[TASK DATA Boundary: Start]
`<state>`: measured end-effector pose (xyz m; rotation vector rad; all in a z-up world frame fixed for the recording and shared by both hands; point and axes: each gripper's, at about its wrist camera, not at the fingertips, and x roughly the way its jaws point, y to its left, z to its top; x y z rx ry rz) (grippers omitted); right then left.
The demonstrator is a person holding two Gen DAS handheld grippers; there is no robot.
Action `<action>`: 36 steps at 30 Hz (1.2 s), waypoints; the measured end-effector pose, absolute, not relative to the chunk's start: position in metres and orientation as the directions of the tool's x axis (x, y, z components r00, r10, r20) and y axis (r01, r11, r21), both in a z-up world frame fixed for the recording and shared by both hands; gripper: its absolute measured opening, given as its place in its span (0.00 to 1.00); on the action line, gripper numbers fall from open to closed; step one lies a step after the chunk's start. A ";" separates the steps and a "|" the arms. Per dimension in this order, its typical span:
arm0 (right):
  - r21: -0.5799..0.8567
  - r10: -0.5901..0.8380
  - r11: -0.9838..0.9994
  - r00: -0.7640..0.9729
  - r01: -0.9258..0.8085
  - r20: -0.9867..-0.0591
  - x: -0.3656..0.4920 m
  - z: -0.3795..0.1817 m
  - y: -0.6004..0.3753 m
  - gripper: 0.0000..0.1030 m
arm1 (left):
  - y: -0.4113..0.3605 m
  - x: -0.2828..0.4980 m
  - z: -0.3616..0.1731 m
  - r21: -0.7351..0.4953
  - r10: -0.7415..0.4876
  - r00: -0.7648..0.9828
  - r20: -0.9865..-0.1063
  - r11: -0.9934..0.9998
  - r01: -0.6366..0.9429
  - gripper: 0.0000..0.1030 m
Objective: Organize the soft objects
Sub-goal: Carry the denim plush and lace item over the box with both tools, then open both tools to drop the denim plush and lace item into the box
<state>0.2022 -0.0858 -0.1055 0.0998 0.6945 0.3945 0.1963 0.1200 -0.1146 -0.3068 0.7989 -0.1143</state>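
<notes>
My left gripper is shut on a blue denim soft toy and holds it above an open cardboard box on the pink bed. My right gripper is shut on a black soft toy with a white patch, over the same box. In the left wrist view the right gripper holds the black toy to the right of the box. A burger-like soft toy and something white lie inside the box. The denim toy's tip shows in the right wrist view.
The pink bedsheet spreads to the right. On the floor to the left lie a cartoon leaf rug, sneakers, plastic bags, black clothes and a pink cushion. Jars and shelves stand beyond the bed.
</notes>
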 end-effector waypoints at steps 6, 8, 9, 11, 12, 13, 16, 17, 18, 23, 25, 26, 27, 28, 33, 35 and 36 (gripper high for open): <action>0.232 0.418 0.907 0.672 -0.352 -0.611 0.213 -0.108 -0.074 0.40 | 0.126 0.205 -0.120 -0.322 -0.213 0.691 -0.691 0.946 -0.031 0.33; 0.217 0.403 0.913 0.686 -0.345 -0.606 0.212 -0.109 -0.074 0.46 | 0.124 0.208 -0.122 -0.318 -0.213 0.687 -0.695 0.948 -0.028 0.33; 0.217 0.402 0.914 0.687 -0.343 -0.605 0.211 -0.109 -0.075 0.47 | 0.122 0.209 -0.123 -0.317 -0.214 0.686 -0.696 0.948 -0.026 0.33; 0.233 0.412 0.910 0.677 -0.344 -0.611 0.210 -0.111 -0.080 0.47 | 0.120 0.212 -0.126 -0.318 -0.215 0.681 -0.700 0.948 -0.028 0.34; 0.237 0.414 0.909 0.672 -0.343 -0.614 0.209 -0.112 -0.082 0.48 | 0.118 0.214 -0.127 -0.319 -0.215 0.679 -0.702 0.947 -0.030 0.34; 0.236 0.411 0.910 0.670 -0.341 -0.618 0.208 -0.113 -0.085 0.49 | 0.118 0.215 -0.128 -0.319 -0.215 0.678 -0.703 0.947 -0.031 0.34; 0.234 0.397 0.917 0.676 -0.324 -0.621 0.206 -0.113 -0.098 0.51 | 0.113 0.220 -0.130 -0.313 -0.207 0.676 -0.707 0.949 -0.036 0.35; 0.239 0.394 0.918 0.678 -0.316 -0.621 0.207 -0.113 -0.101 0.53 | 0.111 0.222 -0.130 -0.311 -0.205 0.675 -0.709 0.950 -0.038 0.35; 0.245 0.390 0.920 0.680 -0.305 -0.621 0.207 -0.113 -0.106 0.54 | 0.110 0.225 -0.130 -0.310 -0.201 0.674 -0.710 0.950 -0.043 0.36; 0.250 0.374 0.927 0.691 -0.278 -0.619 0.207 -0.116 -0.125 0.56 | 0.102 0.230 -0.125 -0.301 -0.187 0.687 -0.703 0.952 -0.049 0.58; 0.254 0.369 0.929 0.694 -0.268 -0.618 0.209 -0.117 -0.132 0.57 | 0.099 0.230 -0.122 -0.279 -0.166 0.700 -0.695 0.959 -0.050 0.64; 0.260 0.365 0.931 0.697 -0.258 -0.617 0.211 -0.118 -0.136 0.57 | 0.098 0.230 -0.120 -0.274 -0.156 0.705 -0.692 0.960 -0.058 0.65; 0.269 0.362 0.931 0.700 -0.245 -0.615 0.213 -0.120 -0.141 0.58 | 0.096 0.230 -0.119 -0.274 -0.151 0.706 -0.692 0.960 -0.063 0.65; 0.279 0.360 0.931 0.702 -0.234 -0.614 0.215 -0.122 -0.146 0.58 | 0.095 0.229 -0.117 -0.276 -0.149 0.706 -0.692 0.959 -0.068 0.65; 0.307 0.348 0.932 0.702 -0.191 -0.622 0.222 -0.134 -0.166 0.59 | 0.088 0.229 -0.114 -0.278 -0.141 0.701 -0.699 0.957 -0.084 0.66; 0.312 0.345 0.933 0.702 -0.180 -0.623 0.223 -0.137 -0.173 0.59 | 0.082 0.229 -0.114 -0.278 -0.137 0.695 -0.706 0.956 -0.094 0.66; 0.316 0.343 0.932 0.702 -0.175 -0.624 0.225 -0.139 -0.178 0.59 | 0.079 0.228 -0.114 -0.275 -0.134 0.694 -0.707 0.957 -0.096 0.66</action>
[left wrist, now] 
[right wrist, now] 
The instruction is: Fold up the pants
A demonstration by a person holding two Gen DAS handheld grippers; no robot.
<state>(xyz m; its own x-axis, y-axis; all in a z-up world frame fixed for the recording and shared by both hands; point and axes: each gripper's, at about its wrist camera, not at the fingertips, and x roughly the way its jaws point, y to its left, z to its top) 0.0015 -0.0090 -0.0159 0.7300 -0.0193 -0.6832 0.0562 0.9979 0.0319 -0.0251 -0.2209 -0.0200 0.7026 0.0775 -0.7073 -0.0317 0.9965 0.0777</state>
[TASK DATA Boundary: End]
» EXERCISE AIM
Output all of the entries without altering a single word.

» ANSWER SECTION
`<state>`: measured end-effector pose (xyz m; rotation vector rad; all in a z-up world frame fixed for the recording and shared by both hands; point and axes: each gripper's, at about its wrist camera, not at the fingertips, and x roughly the way its jaws point, y to its left, z to its top; x y z rx ry rz) (grippers omitted); right then left.
The demonstrator is a person holding two Gen DAS handheld grippers; there is no robot.
Action `<action>`: 36 steps at 30 Hz (1.2 s), waypoints; the measured end-effector pose, absolute, not relative to the chunk's start: position in metres and orientation as the directions of the tool's x axis (x, y, z components r00, r10, r20) and y axis (r01, r11, r21), both in a z-up world frame fixed for the recording and shared by both hands; gripper: its absolute measured opening, given as its place in its span (0.00 to 1.00); on the action line, gripper numbers fall from open to closed; step one lies a step after the chunk's start. A ";" separates the steps and a "|" the arms. Per dimension in this order, its typical span:
arm0 (right):
  - r21: -0.5799..0.8567
  - r10: -0.5901..0.8380
  - r11: -0.9838..0.9994
  - r00: -0.7640..0.9729
  - r01: -0.9258..0.8085
  - r20: -0.9867..-0.0591
  - x: -0.3656..0.4920 m
  - z: -0.3795..0.1817 m
  - y: -0.6004..0.3753 m
  - gripper: 0.0000..0.1030 m
arm1 (left):
  - y: -0.4113..0.3605 m
  - x: -0.2828..0.4980 m
  - z: -0.3616..0.1731 m
  - r21: -0.7351..0.4953
  - r10: -0.7415..0.4876
  - r00: -0.7648..0.9828
  - r20: -0.9865..-0.1063
  - r11: -0.9934..0.9998
  - r01: -0.6366..0.9429
  - gripper: 0.0000..0.1030 m
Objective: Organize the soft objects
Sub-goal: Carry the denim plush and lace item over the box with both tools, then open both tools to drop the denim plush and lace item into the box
<state>0.2022 -0.0858 -0.1055 0.0998 0.6945 0.3945 0.1963 0.1200 -0.1146 -0.3068 0.7989 -0.1143</state>
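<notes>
My left gripper is shut on a blue denim soft toy and holds it above an open cardboard box on the pink bed. My right gripper is shut on a black soft toy with a white patch, over the same box. In the left wrist view the right gripper holds the black toy to the right of the box. A burger-like soft toy and something white lie inside the box. The denim toy's tip shows in the right wrist view.
The pink bedsheet spreads to the right. On the floor to the left lie a cartoon leaf rug, sneakers, plastic bags, black clothes and a pink cushion. Jars and shelves stand beyond the bed.
</notes>
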 end-effector waypoints at steps 6, 8, 9, 11, 12, 13, 16, 17, 18, 23, 25, 26, 27, 28, 33, 35 and 36 (gripper high for open): <action>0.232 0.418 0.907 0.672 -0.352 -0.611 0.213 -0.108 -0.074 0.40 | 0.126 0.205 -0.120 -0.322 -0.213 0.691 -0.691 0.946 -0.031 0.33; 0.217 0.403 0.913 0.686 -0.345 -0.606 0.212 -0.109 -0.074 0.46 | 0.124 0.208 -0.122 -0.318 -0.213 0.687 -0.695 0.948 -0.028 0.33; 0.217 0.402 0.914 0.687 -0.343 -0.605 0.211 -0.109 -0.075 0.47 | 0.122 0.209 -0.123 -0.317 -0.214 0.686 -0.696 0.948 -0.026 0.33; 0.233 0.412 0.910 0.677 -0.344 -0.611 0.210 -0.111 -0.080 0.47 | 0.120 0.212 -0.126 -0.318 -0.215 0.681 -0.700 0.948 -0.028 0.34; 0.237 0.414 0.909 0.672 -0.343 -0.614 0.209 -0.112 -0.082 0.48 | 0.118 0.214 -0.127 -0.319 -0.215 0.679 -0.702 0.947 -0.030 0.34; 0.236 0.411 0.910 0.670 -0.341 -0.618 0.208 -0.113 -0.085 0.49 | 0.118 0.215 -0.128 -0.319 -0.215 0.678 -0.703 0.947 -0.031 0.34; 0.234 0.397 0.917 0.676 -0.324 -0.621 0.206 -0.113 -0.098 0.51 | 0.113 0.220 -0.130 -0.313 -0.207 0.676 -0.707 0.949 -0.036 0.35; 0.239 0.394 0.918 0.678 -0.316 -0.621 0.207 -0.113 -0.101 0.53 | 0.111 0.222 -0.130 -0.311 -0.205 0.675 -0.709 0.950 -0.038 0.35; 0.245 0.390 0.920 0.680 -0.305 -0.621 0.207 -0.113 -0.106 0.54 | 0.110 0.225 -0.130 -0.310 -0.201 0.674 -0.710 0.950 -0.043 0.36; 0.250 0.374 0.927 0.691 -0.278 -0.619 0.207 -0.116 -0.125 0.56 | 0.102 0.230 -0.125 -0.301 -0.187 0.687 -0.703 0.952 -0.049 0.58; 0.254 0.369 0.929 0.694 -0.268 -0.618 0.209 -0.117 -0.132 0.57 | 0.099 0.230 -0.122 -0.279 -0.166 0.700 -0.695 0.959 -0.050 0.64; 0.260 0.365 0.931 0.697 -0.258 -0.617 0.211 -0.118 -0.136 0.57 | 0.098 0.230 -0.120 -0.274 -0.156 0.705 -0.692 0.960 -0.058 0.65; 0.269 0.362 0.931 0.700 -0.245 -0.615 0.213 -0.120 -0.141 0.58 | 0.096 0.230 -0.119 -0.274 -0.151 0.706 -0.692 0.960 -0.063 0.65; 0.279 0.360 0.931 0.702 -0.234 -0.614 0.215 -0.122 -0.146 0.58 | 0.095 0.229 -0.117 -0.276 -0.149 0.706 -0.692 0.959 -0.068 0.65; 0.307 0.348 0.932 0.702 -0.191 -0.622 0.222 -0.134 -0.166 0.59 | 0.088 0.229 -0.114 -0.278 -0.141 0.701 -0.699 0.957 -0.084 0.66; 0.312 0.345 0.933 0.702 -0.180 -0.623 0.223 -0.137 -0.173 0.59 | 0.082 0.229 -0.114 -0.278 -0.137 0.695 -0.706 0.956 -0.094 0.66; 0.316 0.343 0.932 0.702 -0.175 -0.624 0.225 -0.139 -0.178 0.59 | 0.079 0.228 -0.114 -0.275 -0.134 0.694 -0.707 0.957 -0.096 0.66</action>
[left wrist, now] 
[right wrist, now] 
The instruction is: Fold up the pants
A demonstration by a person holding two Gen DAS handheld grippers; no robot.
<state>(xyz m; its own x-axis, y-axis; all in a z-up world frame fixed for the recording and shared by both hands; point and axes: each gripper's, at about its wrist camera, not at the fingertips, and x roughly the way its jaws point, y to its left, z to its top) 0.0015 -0.0090 -0.0159 0.7300 -0.0193 -0.6832 0.0562 0.9979 0.0319 -0.0251 -0.2209 -0.0200 0.7026 0.0775 -0.7073 -0.0317 0.9965 0.0777</state>

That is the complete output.